I am a bit new to LINQ开发者_如何学JAVA, here is my problem.

  • I have a List of List of Items
  • I like to get the Items which are present in only one List (and if I could get the List in which they are without re-iterating through the "list of list" that would be great).

I am trying without success to use the Aggregate / Except / Group keywords in the Linq query but nothing close to a solution so far.

[EDIT] Could be for instance List<List<int>> and the condition that the value of the int is is not in the others lists.

To be honest if I tried with several foreach I succeed to find the value items but as I am trying to learn LINQ I would like to know what kind of query I should write to get the results

for instance

 1,2,6
 1,6
 3,5
 5,10
 3,10,6

will return 2 and the first list


var query = from list in lists
            from value in list
            where lists.Where(l => l.Contains(value)).Any()
            select new { List = list, Value = value };


This will get you the unique integers:

var ints = listOfLists.SelectMany(l => l);
var uniques = ints.Where(i => ints.Count(val => val == i) == 1);


from lst in lists
from i in lst
group lst by i into grp
where grp.Count() == 1
select new { Value = grp.Key, List = grp.Single() };

That will give you the numbers that appear only in 1 list, along with the list that contains it

EDIT: simplified a bit


var sets = new[] { "1,2,6", "1,6", "3,5,9", "5,10", "3,10,6" };

var grouped = sets.SelectMany(i => i.Split(','))
                  .GroupBy(i => i)
                  .Where(i => i.Count() == 1)
                  .Select(i => i.Key);

Console.WriteLine(string.Join(", ", grouped.ToArray())); //2, 9


Looks like I came up with the same solution as Thomas, just using the functional syntax...

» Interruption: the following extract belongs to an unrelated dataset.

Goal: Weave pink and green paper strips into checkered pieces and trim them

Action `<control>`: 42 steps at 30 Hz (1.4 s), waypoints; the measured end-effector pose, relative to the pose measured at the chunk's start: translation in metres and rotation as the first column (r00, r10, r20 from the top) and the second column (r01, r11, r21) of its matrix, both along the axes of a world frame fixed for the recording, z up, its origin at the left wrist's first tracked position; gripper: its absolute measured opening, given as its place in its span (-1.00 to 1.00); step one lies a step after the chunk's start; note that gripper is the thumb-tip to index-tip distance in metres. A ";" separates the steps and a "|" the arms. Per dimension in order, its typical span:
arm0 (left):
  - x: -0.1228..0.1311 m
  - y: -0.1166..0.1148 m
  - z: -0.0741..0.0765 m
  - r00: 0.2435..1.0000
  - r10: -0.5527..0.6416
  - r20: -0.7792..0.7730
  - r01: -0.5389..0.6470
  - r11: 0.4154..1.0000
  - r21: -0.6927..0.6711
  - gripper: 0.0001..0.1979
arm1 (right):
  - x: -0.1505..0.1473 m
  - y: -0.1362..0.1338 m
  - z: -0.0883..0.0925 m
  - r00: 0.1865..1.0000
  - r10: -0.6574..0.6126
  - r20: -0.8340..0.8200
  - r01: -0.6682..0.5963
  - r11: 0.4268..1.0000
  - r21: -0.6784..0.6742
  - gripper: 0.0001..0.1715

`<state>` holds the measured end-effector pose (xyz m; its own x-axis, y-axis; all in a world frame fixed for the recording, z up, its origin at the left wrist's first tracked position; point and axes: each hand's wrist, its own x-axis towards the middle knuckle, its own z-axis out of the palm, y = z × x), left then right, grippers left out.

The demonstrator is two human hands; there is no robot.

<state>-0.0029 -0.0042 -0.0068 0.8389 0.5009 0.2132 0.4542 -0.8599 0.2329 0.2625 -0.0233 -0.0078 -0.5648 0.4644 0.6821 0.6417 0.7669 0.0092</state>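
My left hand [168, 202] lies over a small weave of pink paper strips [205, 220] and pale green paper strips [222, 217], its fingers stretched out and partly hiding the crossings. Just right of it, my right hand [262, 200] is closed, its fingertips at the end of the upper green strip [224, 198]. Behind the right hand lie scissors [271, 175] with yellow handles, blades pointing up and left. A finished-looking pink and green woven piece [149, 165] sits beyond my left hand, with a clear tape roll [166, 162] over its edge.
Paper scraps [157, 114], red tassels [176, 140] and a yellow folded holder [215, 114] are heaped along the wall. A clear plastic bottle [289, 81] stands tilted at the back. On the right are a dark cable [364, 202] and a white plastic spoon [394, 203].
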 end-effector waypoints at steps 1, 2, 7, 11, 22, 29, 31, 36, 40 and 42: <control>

var uniques = listlist.SelectMany(l => l.Select(i => new {Item = i, Origin = l}))
                      .GroupBy(i => i.Item)
                      .Where(g => g.Count() == 1)
                      .Select(g => g.First());

Note that all of our solutions assume that the numbers within each list are already distinct; i.e. if a single list contains a repeated value that isn't in any of the others, it'll still get rejected.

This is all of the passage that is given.